Processed by: Archives Staff ; machine-readable finding aid created by:Eric Weig
John W. Tuttle papers
University of Kentucky Special CollectionsLexington, Kentucky 40506
1M69M40; 1F51M-45, arranged chronologically.
Collection is open for research.
[Identification of item], John W. Tuttle papers 1860-1867, 1F51M-45, AAP2201LM, Special Collections, University of Kentucky.
1 volume, 1 reel
Lawyer, soldier. John W. Tuttle, a Wayne County lawyer before the Civil War, spent most of the war years in Company H of the 3rd Kentucky Volunteer Infantry. Promoted to the rank of Captain by the end of the war, Tuttle saw action at the battles of Shiloh, Lookout Mountain, and Atlanta. After the war, Tuttle returned to Monticello, Kentucky, where he presided over the bankruptcy court for almost 50 years.

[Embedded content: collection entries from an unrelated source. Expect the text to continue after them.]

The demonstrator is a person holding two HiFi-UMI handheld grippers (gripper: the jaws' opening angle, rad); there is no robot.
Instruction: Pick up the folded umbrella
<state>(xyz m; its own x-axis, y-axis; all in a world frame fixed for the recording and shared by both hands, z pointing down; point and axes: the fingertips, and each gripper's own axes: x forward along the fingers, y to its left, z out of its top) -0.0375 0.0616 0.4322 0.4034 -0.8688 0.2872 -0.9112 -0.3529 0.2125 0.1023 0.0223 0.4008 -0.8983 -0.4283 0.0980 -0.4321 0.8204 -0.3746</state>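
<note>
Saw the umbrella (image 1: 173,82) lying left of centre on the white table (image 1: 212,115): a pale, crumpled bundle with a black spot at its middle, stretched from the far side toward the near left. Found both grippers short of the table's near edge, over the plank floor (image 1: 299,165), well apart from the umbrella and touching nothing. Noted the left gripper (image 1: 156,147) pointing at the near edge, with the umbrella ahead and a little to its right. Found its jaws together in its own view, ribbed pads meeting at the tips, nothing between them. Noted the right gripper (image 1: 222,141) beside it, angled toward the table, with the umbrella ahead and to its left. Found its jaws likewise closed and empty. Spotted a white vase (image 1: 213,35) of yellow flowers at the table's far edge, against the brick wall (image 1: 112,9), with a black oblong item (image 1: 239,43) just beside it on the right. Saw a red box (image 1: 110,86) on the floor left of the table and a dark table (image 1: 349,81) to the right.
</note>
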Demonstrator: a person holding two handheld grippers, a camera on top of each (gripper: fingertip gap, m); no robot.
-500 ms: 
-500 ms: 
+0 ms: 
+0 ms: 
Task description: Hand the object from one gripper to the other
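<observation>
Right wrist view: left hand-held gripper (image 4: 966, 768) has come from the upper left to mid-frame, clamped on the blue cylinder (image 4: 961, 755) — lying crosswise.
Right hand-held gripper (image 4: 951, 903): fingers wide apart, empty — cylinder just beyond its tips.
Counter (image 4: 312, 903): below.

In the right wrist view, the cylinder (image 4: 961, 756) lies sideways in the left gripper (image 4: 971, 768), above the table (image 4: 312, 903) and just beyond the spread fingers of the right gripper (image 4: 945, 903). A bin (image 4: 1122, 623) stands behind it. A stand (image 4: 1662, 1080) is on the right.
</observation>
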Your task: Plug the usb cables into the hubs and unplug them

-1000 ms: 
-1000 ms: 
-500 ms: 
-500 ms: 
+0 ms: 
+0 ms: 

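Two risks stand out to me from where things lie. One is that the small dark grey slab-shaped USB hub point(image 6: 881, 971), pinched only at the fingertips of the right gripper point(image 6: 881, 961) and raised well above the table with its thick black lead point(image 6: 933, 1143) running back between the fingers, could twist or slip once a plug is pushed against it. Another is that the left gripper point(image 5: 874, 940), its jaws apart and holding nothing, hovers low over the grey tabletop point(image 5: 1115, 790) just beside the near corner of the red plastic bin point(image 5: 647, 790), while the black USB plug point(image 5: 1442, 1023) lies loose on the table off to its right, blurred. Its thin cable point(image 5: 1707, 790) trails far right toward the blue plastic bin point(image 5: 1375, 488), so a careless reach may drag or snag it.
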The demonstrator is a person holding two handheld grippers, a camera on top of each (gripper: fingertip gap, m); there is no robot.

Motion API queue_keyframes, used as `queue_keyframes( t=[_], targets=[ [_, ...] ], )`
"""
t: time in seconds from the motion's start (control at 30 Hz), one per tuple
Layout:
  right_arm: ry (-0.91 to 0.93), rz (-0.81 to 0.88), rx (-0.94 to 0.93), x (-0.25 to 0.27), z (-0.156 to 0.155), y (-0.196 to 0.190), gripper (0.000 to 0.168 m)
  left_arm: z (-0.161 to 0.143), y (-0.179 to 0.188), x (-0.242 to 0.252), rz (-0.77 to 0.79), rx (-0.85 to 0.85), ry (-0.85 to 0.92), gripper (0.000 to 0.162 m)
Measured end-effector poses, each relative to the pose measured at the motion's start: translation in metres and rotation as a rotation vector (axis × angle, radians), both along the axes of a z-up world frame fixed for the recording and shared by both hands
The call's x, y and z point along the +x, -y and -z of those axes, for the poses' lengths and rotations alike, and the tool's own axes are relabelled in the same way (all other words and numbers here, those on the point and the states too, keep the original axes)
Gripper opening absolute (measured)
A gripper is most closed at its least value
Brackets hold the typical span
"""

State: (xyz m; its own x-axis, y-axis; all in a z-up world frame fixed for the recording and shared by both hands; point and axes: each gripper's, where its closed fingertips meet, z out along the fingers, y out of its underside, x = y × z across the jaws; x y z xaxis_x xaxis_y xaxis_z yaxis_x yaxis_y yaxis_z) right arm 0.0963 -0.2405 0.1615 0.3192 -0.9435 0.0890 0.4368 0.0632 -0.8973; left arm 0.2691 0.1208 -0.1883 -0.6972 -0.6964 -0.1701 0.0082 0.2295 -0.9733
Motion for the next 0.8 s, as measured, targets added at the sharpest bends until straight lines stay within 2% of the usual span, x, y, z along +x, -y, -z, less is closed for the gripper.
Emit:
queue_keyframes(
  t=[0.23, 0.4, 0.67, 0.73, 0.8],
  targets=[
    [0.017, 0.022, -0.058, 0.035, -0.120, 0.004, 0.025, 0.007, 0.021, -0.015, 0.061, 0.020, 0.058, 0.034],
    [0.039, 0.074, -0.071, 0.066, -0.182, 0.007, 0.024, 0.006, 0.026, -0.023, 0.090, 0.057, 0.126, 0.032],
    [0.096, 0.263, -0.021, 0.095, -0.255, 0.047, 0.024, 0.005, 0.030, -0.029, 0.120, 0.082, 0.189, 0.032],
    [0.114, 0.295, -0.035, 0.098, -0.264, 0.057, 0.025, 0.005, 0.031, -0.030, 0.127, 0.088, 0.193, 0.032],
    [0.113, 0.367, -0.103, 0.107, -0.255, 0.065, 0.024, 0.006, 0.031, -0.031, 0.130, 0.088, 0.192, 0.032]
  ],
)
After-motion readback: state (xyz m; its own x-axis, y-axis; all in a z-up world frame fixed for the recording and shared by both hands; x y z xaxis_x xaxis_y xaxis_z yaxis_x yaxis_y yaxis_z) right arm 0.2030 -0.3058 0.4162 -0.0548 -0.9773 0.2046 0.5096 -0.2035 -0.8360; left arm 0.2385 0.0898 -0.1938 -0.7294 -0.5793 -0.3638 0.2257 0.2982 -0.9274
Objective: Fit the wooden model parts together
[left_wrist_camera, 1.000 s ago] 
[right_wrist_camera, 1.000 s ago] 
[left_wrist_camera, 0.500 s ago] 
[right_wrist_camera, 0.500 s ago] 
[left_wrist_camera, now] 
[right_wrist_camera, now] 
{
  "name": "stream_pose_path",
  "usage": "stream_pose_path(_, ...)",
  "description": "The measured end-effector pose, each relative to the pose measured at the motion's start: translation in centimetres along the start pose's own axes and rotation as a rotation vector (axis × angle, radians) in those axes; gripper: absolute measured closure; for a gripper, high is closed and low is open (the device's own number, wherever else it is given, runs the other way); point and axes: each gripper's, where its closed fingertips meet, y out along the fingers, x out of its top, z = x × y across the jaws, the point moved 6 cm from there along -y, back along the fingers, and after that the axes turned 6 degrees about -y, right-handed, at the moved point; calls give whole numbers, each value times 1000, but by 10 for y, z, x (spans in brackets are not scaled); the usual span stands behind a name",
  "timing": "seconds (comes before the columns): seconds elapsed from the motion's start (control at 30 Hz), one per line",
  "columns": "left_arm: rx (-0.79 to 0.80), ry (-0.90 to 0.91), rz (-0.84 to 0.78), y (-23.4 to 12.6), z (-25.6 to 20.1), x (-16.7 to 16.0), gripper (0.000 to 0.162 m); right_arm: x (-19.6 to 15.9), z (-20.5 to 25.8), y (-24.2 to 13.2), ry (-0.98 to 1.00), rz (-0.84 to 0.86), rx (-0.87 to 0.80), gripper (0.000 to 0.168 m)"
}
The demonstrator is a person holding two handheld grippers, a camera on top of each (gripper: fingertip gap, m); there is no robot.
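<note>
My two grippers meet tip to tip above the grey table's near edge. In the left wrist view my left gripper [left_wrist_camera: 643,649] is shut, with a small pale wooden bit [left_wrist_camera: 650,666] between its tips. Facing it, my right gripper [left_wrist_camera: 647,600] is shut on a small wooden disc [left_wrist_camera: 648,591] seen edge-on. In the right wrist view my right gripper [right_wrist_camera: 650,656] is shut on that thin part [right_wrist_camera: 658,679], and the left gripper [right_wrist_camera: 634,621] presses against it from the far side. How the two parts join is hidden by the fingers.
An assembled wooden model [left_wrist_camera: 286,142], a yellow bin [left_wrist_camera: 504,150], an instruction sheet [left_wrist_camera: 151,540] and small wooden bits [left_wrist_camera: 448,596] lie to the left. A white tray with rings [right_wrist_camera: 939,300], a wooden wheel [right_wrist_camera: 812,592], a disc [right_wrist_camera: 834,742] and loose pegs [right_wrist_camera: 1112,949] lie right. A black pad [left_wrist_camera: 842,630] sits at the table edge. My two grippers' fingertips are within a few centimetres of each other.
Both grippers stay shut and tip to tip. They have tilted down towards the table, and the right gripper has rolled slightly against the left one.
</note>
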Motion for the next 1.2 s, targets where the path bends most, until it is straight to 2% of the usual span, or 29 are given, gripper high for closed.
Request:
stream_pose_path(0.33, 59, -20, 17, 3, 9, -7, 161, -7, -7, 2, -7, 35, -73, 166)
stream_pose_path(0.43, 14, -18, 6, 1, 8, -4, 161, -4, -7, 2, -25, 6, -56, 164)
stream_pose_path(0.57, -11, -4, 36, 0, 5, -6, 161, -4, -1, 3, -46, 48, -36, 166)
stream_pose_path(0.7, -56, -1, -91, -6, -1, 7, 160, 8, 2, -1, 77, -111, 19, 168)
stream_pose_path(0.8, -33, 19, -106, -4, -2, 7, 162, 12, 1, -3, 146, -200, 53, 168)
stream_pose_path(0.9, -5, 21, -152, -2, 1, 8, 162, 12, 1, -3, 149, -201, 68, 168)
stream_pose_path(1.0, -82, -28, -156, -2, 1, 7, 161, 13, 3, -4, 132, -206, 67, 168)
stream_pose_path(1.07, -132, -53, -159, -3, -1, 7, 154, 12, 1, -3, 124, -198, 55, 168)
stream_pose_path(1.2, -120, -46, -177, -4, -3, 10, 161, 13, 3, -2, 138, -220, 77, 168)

The manuscript is a bound typescript of the diary. The volume contains a bound typescript of a diary kept by John W. Tuttle, the majority of which covers the Civil War and Tuttle's days in the United States Army. Tuttle's diary before the war documents his social life, his reading matter, family matters and his legal work. The part of the diary kept during the war is full of detail and concerns troop movements, army life, battles, his duties as an officer, his illnesses, his wounds, army hospitals and socal life. The post-war diary concerns his clients, local politics and social life. Included in the front of the diary is a letter from Tuttle's son, P. W. Tuttle, outlining his father's life after the close of the war. The microfilm is a copy of the original diary.